:: Work item ::
Could you return all of the listing below exactly, please?

⁂

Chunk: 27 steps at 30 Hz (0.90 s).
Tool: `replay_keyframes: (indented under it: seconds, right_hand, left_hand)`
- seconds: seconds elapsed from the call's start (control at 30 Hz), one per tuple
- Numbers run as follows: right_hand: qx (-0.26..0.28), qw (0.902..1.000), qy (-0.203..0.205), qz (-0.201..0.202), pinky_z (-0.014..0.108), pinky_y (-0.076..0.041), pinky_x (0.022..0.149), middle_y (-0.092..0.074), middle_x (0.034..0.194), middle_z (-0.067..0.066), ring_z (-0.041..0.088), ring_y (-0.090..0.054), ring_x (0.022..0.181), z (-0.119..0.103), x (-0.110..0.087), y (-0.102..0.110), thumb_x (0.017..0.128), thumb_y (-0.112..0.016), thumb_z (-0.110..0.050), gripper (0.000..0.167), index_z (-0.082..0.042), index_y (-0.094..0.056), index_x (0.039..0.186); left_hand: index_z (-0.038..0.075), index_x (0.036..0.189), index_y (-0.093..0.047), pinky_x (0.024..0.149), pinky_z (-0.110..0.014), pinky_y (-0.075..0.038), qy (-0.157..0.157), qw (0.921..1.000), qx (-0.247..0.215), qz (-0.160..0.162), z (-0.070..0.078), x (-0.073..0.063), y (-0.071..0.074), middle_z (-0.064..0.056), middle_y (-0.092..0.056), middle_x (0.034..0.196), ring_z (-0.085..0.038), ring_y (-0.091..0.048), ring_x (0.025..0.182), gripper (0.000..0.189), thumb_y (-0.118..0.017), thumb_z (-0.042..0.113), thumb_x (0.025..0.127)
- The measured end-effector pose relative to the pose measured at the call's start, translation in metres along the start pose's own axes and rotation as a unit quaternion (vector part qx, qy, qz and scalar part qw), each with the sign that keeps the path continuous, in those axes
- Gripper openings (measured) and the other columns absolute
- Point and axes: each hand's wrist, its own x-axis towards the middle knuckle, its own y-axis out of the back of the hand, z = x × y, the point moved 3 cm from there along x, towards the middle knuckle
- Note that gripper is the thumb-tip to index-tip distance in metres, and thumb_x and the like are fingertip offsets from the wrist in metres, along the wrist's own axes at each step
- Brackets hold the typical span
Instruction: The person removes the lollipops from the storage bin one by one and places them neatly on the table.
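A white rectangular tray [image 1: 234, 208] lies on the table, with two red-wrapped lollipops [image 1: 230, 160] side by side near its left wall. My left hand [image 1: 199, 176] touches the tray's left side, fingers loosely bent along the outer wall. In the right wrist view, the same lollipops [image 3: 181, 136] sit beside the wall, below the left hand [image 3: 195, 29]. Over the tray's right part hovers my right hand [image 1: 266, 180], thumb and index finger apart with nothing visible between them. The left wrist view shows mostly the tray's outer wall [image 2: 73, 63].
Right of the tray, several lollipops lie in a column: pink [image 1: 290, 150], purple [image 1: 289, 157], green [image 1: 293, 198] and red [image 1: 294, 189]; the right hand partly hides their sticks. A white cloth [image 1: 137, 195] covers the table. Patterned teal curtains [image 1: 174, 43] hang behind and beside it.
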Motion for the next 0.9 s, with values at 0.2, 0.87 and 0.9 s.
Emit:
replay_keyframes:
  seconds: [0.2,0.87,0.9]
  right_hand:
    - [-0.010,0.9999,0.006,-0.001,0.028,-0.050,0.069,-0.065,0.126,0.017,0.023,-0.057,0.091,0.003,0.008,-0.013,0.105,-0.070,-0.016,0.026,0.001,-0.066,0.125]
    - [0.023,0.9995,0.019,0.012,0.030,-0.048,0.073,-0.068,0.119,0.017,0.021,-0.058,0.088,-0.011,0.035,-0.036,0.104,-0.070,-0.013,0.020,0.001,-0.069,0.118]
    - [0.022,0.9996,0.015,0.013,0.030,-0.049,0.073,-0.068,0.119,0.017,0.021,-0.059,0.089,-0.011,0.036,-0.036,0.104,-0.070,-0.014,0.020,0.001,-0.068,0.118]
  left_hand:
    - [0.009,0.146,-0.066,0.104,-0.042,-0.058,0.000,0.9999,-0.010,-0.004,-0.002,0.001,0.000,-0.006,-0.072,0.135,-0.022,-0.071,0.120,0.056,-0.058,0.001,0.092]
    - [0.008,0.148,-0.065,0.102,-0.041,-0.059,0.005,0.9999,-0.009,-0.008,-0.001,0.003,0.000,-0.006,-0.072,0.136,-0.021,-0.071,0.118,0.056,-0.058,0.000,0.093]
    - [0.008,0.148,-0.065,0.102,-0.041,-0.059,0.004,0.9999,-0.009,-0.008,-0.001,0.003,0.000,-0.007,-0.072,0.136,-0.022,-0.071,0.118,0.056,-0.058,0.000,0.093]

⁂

:: Finished exercise ::
Chunk: 27 steps at 30 Hz (0.90 s).
Tool: `replay_keyframes: (indented under it: seconds, right_hand, left_hand)`
- seconds: seconds elapsed from the call's start (control at 30 Hz), one per tuple
- Numbers run as follows: right_hand: qx (-0.26..0.28), qw (0.902..1.000), qy (-0.203..0.205), qz (-0.201..0.202), pinky_z (-0.014..0.108), pinky_y (-0.076..0.041), pinky_x (0.022..0.149), middle_y (-0.092..0.074), middle_x (0.034..0.194), middle_z (-0.067..0.066), ring_z (-0.041..0.088), ring_y (-0.090..0.054), ring_x (0.022..0.181), z (-0.119..0.103), x (-0.110..0.087), y (-0.102..0.110), thumb_x (0.017..0.128), thumb_y (-0.112..0.016), thumb_z (-0.110..0.050), gripper (0.000..0.167), index_z (-0.082..0.042), index_y (-0.094..0.056), index_x (0.039..0.186); left_hand: index_z (-0.038..0.075), index_x (0.036..0.189), index_y (-0.093..0.047), pinky_x (0.024..0.149), pinky_z (-0.110..0.014), pinky_y (-0.075..0.038), qy (-0.157..0.157), qw (0.921..1.000), qx (-0.247..0.215), qz (-0.160..0.162), z (-0.070..0.078), x (-0.073..0.063), y (-0.071..0.074), middle_z (-0.064..0.056), middle_y (-0.092..0.056), middle_x (0.034..0.196), ring_z (-0.085..0.038), ring_y (-0.091..0.048), ring_x (0.025..0.182), gripper (0.000..0.189), thumb_y (-0.118..0.017), thumb_z (-0.042..0.113), thumb_x (0.025..0.127)
- The measured end-effector pose relative to the pose measured at the call's start, translation in metres along the start pose's own axes and rotation as a unit quaternion (vector part qx, qy, qz and scalar part qw), each with the sign that keeps the path continuous, in those axes
- Gripper openings (measured) and the other columns absolute
- Point and axes: each hand's wrist, its own x-axis towards the middle knuckle, its own y-axis out of the back of the hand, z = x × y, the point moved 3 cm from there along x, towards the middle knuckle
- Note that gripper is the thumb-tip to index-tip distance in metres, and thumb_x and the like are fingertip offsets from the wrist in metres, along the wrist's own axes at each step
- Brackets hold the typical span
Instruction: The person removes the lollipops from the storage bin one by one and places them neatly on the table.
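A white rectangular tray [image 1: 234, 208] lies on the table, with two red-wrapped lollipops [image 1: 230, 160] side by side near its left wall. My left hand [image 1: 199, 176] touches the tray's left side, fingers loosely bent along the outer wall. In the right wrist view, the same lollipops [image 3: 181, 136] sit beside the wall, below the left hand [image 3: 195, 29]. Over the tray's right part hovers my right hand [image 1: 266, 180], thumb and index finger apart with nothing visible between them. The left wrist view shows mostly the tray's outer wall [image 2: 73, 63].
Right of the tray, several lollipops lie in a column: pink [image 1: 290, 150], purple [image 1: 289, 157], green [image 1: 293, 198] and red [image 1: 294, 189]; the right hand partly hides their sticks. A white cloth [image 1: 137, 195] covers the table. Patterned teal curtains [image 1: 174, 43] hang behind and beside it.
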Motion for the next 0.9 s, with values at 0.2, 0.87 and 0.9 s.
Emit:
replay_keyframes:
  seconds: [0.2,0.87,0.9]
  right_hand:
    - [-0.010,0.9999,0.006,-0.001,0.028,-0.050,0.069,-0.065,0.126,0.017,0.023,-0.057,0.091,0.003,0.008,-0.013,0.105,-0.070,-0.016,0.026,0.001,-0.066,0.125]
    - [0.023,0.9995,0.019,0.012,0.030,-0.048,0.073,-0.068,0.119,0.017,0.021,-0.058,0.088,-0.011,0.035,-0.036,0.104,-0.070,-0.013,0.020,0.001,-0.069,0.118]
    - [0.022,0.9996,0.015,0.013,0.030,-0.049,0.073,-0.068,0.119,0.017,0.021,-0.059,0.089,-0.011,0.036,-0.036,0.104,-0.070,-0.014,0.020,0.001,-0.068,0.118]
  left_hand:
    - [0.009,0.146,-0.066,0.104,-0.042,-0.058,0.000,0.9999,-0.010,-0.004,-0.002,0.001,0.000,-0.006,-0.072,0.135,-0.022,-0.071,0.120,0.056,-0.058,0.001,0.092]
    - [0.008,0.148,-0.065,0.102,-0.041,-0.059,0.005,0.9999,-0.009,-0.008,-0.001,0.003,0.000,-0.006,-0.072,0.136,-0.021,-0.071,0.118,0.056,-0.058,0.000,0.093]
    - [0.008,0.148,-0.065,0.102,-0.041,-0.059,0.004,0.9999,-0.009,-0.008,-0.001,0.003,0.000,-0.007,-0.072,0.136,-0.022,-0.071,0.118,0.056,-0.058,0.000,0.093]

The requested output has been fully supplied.